- Opening Delimiter -
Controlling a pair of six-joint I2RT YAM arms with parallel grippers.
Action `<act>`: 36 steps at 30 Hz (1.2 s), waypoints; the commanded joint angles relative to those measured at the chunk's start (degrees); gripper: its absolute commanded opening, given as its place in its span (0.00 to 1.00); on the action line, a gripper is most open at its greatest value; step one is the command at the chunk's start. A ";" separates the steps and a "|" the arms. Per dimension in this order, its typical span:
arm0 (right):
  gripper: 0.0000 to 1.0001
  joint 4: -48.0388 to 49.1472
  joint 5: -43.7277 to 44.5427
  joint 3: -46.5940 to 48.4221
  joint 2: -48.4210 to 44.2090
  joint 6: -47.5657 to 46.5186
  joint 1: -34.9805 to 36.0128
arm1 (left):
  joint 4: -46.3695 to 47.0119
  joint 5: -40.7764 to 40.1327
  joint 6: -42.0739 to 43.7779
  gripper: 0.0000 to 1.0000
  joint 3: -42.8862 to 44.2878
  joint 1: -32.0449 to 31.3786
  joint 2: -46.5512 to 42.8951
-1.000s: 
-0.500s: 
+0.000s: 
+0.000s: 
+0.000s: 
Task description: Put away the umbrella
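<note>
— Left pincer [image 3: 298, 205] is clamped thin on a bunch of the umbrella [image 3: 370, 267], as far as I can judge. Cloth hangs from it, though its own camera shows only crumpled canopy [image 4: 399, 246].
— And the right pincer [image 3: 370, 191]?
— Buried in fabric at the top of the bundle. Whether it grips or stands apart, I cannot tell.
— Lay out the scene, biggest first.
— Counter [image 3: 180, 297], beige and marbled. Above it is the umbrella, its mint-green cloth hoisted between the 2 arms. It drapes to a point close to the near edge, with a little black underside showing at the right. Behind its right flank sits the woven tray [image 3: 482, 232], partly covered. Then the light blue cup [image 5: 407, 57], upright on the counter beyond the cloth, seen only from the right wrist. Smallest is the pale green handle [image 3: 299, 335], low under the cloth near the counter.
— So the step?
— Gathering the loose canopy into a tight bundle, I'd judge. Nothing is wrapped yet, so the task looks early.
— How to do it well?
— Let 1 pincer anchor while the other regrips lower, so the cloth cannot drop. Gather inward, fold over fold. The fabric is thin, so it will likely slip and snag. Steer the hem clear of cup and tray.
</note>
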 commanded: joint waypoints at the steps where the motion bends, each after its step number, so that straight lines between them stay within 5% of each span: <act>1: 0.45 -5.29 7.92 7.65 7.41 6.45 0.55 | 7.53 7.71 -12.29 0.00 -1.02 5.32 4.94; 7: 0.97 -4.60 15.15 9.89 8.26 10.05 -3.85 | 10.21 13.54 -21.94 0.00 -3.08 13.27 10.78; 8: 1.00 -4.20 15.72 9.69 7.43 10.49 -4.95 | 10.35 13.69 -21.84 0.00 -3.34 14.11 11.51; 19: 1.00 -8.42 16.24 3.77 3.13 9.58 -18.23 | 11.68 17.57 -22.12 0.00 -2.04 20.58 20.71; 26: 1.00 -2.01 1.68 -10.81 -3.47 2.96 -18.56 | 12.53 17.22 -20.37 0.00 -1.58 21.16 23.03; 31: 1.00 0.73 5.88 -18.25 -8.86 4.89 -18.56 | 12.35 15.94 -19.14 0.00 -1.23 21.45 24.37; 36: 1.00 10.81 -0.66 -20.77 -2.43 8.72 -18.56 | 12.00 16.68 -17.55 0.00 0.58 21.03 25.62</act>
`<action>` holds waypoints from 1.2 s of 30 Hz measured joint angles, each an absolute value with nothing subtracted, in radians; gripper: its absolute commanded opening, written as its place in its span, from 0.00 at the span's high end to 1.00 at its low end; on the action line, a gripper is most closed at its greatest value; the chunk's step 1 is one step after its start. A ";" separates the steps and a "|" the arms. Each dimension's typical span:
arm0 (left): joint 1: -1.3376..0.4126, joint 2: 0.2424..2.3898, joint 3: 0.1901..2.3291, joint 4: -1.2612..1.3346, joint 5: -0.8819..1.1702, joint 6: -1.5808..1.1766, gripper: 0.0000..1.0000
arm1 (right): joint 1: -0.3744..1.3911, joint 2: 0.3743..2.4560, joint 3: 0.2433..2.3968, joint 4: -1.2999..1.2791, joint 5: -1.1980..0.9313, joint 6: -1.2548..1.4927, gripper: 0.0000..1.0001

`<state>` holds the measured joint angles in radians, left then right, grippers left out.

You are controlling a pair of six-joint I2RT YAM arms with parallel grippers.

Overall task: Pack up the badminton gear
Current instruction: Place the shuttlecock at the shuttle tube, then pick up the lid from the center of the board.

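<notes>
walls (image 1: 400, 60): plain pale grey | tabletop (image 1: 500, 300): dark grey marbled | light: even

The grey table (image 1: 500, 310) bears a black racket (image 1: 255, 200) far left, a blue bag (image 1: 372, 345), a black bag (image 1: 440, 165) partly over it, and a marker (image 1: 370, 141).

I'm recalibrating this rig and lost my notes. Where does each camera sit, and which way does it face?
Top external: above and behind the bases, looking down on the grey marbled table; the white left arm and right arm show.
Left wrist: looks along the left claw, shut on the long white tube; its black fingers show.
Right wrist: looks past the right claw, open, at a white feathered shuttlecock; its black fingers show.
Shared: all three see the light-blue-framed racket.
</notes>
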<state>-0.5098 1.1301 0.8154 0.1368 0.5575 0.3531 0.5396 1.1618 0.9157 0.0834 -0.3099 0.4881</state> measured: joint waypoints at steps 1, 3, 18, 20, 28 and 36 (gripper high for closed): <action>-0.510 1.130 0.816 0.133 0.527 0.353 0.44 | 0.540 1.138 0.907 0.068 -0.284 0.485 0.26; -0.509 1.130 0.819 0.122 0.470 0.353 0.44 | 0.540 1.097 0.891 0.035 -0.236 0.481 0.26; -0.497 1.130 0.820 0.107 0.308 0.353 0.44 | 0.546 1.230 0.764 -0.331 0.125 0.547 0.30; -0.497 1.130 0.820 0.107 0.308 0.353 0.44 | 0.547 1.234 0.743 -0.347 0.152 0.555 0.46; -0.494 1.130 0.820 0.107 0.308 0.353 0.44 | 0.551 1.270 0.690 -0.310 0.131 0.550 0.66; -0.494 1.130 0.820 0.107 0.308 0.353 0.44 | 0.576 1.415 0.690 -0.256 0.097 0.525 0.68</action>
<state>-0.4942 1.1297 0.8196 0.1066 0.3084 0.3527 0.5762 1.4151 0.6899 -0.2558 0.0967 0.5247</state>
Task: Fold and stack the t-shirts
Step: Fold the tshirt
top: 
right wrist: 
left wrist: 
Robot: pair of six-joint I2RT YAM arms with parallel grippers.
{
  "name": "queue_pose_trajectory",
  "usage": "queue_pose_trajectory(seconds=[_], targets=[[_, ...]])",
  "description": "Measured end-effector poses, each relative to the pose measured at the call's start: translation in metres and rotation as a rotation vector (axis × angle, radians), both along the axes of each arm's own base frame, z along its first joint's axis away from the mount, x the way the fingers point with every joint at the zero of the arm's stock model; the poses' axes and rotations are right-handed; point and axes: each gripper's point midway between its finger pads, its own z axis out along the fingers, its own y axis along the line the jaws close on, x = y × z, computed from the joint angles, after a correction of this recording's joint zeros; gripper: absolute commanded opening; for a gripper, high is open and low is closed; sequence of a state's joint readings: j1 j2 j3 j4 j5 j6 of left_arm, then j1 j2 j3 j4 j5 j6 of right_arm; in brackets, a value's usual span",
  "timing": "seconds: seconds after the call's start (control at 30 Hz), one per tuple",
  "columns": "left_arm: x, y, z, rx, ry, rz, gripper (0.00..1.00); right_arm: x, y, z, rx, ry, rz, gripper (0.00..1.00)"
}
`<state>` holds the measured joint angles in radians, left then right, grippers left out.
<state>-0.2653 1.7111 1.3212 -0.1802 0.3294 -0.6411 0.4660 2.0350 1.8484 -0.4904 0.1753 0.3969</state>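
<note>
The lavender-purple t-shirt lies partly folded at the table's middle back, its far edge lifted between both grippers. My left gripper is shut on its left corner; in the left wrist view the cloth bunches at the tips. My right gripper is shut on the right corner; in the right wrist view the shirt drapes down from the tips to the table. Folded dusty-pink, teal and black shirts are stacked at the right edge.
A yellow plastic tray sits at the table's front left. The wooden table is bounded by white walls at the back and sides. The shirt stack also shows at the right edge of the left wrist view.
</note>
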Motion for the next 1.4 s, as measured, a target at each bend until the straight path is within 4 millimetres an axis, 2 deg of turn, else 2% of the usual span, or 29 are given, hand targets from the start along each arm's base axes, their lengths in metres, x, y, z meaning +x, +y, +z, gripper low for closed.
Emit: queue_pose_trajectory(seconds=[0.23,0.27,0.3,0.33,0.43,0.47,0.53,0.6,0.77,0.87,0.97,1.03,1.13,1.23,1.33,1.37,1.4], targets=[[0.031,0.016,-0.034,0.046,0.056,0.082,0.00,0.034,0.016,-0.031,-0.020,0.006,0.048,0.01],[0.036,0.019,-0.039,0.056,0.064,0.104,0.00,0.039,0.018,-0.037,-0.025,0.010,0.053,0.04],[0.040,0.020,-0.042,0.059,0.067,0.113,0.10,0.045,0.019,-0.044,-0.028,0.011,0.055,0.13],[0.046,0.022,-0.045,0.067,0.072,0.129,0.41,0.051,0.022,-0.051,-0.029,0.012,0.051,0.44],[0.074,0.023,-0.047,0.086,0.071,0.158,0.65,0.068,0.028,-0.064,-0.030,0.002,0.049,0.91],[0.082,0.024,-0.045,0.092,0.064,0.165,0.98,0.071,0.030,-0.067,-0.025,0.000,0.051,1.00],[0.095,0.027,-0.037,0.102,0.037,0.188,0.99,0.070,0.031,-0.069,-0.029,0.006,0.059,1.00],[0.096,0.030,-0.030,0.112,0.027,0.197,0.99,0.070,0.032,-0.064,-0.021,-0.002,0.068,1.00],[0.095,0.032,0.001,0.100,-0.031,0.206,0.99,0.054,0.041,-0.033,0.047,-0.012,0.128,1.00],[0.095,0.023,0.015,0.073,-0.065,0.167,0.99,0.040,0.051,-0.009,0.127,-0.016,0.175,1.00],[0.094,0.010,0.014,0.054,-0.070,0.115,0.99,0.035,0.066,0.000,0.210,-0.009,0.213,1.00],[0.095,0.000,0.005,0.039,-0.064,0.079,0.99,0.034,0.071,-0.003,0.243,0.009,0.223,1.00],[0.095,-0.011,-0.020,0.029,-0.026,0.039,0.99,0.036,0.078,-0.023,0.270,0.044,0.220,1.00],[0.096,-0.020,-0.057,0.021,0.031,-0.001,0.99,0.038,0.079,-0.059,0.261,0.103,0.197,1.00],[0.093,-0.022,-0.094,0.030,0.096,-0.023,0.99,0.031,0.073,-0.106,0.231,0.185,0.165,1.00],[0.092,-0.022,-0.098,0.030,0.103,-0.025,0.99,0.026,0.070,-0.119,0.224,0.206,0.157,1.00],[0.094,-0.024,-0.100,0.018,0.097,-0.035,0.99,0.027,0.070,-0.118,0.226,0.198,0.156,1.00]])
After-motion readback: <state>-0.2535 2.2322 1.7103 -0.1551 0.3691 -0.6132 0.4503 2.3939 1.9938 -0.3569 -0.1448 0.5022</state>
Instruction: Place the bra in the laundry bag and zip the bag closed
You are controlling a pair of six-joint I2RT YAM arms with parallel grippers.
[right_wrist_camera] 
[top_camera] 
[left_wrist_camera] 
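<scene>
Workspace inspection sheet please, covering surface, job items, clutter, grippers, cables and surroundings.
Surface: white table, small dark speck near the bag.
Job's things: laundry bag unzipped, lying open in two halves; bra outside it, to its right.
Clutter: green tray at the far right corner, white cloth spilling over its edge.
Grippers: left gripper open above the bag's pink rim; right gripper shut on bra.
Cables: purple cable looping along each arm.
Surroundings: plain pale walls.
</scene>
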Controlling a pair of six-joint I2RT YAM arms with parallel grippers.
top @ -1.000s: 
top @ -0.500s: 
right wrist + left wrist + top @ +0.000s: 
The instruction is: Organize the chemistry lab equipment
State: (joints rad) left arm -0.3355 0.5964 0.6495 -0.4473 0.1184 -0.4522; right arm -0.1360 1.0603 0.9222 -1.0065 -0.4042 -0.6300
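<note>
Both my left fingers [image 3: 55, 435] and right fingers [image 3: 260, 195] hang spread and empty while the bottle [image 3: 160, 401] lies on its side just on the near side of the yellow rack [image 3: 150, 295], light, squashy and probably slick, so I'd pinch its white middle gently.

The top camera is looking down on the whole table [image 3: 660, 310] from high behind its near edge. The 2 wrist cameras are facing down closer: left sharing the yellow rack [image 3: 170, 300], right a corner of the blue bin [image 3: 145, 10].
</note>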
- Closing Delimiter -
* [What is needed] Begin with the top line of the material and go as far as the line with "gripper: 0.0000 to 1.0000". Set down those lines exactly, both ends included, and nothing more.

* [Answer]
Controlling a pair of six-joint I2RT YAM arms with parallel grippers.
Action `<act>`: 36 steps at 30 Hz (1.2 s), waypoints; the commanded joint angles relative to those measured at the chunk's start (degrees); gripper: its absolute commanded opening, given as its place in its span (0.00 to 1.00); on the action line, a gripper is most open at its greatest value; step one is the command at the chunk's start. A ";" separates the steps and a "|" the arms. Per dimension in this order, its typical span:
arm0 (right):
  gripper: 0.0000 to 1.0001
  joint 4: -48.0388 to 49.1472
  joint 5: -43.7277 to 44.5427
  joint 3: -46.5940 to 48.4221
  joint 2: -48.4210 to 44.2090
  joint 6: -47.5657 to 46.5186
  joint 1: -34.9805 to 36.0128
arm1 (left):
  joint 4: -46.3695 to 47.0119
  joint 5: -40.7764 to 40.1327
  joint 6: -42.0739 to 43.7779
  gripper: 0.0000 to 1.0000

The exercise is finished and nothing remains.